Failure to implement the recommendations and appropriate control of risk factors for cardiovascular diseases in our patients could have a significant impact on the progression of CAD, which resulted in the fact that almost half of the patients underwent repeated revascularization procedures. Coronary angioplasty was performed in 40% of the patients and 8% of the patients were qualified for cardiac surgery of CABG. The premises resulting from the WOBASZ study [17] or the Polish part of the EUROASPIRE study [23], as well as from this study, should have a significant impact on undertaking a corrective process, which may in the near future reduce cardiovascular mortality. The corrective process should include educating the patient and their families in order to modify risk factors, conducting rational pharmacotherapy, as well as routine specialist checkups, which should result in increased patient mobilization in the therapeutic process [16, 18]. Modification of the current lifestyle is a key element in the process of treatment and prevention of further serious cardiovascular consequences such as another heart attack, stroke, or even death. The key issue in the entire treatment process is the consistent building of positive relationships with the patient, and routine checkups with general practitioners and specialists at an appropriate frequency. This will allow for quick and easy detection of irregularities as well as their modification, thus preventing serious consequences in the future. In the effective prevention of cardiovascular diseases, it is extremely important to consistently educate the society in this field.

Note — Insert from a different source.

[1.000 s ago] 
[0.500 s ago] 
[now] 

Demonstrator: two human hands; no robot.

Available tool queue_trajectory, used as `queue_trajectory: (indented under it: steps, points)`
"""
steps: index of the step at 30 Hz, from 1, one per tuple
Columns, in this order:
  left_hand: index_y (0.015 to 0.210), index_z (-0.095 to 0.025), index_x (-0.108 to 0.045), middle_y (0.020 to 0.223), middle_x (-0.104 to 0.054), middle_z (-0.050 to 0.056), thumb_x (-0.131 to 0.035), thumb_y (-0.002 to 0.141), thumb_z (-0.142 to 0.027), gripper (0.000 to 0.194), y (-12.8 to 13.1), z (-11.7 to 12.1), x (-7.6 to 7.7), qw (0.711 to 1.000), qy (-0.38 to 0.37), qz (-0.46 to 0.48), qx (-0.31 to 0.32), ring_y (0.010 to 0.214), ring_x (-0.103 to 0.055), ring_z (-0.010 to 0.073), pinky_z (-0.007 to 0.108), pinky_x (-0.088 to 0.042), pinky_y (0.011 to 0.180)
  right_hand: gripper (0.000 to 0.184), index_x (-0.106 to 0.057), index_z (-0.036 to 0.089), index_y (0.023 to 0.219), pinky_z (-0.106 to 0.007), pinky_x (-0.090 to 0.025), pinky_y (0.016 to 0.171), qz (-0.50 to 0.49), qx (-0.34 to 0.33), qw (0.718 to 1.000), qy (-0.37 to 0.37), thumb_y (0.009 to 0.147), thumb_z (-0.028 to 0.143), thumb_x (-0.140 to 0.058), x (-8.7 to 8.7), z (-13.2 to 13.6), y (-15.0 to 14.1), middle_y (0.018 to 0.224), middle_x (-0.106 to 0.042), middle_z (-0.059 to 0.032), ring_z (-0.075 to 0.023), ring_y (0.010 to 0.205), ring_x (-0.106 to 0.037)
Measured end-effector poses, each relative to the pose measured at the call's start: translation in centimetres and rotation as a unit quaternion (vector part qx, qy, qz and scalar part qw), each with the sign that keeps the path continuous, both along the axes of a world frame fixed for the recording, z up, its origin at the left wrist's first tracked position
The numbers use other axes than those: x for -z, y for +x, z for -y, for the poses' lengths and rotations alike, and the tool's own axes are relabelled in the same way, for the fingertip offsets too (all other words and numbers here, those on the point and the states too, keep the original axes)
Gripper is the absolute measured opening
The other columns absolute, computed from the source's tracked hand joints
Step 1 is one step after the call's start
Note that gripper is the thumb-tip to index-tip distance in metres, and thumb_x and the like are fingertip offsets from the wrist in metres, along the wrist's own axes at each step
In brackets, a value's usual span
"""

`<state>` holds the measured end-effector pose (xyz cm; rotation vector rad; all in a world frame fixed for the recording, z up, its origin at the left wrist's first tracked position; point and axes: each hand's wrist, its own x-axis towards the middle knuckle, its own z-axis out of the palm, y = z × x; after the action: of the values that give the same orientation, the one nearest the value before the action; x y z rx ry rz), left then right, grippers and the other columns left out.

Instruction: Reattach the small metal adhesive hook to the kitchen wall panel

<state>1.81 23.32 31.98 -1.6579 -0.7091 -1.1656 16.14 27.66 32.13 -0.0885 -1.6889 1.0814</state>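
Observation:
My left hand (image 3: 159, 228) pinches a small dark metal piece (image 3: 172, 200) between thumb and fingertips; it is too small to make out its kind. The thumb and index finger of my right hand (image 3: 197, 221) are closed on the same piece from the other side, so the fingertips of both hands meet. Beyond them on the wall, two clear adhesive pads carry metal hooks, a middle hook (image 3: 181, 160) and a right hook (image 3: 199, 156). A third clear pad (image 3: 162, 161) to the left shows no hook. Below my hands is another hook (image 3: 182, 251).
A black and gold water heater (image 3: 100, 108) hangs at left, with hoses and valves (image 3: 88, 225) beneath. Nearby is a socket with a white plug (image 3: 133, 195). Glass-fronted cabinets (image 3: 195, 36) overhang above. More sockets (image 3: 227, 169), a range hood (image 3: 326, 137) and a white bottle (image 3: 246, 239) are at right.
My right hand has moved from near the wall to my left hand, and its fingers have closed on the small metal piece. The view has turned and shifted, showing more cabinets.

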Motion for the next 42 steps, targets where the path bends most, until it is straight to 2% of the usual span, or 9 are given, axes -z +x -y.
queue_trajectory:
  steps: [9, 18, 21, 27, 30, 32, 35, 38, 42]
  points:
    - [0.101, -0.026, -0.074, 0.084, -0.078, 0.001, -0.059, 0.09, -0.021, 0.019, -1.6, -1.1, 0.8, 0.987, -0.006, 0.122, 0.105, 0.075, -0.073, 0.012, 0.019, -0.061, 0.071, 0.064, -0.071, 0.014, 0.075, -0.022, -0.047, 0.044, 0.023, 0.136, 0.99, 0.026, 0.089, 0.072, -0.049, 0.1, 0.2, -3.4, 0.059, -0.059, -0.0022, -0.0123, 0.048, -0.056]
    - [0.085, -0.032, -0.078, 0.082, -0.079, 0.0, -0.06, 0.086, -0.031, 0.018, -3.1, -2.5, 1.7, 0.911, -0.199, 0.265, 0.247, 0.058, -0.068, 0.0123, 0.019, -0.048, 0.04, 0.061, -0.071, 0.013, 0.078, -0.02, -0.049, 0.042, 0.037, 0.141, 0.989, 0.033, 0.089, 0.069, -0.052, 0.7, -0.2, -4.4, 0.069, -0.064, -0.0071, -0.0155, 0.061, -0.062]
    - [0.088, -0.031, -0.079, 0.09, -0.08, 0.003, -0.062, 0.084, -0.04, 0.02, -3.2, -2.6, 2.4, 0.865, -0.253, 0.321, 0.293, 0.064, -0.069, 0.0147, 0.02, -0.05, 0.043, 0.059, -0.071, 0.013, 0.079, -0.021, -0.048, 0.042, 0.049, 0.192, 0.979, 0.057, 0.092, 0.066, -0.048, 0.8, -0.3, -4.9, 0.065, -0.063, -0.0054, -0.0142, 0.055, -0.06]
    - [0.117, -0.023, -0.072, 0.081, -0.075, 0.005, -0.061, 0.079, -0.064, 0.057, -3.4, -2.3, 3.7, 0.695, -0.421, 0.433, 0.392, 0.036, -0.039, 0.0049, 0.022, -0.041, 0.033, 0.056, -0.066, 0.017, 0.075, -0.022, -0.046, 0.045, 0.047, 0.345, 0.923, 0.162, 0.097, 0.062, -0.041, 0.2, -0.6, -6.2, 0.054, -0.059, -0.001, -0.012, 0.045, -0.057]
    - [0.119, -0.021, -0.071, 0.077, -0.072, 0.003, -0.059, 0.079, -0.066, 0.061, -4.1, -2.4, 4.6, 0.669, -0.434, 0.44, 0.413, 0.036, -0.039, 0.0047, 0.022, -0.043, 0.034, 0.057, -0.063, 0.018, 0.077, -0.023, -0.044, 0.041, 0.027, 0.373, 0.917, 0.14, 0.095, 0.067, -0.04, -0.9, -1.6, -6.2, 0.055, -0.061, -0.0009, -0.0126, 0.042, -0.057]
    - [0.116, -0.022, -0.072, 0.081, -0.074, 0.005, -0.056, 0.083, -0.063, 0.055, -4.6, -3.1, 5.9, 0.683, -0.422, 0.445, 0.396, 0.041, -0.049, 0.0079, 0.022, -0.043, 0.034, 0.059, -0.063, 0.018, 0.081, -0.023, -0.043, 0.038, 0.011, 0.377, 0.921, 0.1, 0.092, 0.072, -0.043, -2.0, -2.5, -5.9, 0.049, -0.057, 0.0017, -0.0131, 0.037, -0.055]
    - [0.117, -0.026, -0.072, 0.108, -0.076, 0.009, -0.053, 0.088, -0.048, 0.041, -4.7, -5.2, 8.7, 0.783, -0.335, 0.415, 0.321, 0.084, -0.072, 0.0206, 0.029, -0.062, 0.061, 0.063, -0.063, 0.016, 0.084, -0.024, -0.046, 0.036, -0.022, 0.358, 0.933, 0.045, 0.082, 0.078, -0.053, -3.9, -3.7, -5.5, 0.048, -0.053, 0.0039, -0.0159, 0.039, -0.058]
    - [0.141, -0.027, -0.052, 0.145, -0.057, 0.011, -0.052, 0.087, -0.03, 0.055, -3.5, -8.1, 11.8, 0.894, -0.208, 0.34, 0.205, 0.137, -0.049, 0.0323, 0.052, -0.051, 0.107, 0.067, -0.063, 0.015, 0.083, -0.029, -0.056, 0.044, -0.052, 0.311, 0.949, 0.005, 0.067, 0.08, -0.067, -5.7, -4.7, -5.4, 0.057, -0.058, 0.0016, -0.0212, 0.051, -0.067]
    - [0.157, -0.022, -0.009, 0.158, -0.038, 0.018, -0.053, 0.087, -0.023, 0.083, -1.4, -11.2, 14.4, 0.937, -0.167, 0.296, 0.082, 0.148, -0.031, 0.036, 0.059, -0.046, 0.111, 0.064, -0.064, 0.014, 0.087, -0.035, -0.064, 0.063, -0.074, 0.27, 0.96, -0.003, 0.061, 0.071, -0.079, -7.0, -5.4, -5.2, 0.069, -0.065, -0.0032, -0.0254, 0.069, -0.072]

The continuation of epidemiological research is the foundation that will help to find the causes of therapy failure, which will allow for the implementation of appropriate corrective measures.

Conclusions

Based on the analysis of the study group, the following conclusions were obtained:

  1. 1.

    Less than half of the people after coronary interventions undertook pro-health behaviors that required personal effort and resignation from previous habits, such as quitting smoking, reducing alcohol consumption, reducing body weight or increasing physical activity;

  2. 2.

    younger people significantly more often increased physical activity, limited alcohol consumption, and quit smoking compared to older people;

  3. 3.

    men significantly more often than women limited their alcohol consumption;

  4. 4.

    people with secondary and higher education significantly more often increased their physical activity and reduced alcohol consumption compared to people with lower education;

  5. 5.

    people with past acute coronary syndrome were significantly more likely to quit smoking and reduce alcohol consumption compared to patients without a history of acute coronary syndrome;

  6. 6.

    the vast majority of patients after coronary surgery did not achieve the recommended levels of LDL cholesterol and triglycerides in the treatment, consistent with the ESC guidelines in the secondary prevention of coronary disease;

  7. 7.

    there is a need for better cooperation in the modification of risk factors and treatment of CHD, both on the part of the patient and the physician;

  8. 8.

    inadequate control of risk factors may result in faster disease progression and the need for coronary re-interventions;

  9. 9.

    the current system and implementation of secondary prevention of cardiovascular diseases seem insufficient and ineffective.